# WORK REQUEST
Write only how many lines of the listing below include the string "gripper".

# PROVIDED MATERIAL
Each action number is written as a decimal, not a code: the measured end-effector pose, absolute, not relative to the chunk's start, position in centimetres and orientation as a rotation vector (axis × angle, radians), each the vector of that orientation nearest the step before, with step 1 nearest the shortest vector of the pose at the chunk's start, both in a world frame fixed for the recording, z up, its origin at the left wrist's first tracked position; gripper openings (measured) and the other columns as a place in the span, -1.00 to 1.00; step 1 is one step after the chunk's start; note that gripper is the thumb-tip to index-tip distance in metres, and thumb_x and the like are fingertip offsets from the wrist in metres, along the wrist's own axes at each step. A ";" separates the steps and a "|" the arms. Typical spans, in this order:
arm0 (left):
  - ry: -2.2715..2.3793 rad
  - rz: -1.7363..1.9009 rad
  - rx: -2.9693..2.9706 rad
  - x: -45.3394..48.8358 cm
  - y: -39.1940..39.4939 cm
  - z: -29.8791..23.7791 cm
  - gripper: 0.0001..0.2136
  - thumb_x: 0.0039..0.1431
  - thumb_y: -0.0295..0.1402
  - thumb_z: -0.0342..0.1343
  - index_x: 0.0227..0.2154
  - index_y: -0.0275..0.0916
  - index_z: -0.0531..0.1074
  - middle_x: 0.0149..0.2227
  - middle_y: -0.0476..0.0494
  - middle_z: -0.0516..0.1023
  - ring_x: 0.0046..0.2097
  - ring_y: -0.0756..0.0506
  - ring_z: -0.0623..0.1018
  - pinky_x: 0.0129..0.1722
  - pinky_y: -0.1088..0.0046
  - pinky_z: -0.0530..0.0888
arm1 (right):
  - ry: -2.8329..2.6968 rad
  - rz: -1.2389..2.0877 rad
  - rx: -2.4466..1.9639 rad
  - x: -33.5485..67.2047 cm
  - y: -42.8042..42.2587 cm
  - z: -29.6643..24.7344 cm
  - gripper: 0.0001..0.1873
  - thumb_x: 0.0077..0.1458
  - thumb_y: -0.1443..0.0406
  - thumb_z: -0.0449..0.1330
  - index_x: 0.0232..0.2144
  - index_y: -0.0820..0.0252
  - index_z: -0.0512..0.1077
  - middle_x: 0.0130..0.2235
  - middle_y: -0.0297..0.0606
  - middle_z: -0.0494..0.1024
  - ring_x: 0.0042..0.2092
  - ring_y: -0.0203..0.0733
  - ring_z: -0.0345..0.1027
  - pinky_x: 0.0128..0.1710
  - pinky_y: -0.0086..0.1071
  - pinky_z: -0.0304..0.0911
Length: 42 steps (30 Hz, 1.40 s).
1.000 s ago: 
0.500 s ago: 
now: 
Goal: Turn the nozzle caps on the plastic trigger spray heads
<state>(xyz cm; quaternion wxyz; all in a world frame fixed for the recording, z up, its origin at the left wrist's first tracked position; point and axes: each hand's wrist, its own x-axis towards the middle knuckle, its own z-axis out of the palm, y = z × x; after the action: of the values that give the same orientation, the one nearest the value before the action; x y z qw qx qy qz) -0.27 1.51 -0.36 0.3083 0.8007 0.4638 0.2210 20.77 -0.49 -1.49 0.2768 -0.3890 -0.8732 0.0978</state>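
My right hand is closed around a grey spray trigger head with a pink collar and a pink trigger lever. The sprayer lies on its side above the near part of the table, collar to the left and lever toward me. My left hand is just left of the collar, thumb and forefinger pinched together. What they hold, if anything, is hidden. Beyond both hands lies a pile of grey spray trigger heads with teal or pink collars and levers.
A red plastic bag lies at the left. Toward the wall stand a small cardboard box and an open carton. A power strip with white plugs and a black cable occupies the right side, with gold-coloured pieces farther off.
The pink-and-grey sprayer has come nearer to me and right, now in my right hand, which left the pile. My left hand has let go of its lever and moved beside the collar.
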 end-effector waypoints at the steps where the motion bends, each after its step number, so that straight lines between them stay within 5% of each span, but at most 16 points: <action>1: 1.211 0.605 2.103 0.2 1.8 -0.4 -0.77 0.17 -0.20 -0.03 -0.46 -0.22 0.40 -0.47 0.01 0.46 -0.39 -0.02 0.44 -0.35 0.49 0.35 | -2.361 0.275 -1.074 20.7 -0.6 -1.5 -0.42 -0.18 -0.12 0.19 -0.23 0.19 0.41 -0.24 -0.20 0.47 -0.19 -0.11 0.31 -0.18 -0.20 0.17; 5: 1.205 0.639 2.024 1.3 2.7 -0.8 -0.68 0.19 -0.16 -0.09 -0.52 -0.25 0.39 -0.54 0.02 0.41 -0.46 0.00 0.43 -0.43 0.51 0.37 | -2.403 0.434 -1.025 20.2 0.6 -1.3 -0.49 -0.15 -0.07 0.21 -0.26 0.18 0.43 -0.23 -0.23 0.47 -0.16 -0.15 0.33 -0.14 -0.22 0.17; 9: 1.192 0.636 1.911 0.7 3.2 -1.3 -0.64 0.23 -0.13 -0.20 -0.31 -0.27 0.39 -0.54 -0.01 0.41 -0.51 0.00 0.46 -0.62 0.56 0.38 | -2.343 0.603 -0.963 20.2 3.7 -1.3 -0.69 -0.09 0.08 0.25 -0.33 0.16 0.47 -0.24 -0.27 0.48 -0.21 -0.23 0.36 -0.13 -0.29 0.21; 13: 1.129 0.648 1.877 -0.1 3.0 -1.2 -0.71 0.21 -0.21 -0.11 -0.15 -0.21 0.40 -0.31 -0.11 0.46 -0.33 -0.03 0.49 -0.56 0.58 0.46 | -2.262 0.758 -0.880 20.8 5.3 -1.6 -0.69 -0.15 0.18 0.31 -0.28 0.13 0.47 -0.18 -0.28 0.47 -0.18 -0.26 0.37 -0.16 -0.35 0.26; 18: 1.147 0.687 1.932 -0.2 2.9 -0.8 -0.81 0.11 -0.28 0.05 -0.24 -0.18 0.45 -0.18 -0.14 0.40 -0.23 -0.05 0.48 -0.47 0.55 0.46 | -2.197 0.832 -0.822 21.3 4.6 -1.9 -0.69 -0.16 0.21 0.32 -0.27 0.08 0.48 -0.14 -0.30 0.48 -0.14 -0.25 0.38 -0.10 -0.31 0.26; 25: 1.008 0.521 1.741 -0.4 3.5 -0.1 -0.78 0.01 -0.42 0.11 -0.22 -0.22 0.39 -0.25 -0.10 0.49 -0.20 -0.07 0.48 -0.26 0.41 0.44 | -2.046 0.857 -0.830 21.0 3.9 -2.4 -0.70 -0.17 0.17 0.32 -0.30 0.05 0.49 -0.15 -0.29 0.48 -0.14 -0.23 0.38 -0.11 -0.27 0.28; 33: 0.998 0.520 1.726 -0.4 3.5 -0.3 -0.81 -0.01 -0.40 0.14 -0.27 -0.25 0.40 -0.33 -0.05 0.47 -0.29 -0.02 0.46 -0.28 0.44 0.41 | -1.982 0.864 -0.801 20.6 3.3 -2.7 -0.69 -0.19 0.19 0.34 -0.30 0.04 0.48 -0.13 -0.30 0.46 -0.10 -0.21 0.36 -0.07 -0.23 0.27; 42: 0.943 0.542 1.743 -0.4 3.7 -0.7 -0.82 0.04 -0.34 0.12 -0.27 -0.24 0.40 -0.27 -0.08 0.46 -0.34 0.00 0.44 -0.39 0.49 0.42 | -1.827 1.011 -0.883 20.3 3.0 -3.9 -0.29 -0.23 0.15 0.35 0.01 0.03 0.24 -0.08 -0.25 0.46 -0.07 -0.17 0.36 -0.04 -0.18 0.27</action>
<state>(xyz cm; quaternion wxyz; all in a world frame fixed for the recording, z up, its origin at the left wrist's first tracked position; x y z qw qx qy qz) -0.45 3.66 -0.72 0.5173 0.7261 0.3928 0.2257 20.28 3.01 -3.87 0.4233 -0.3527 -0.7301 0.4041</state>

# TASK RESULT
3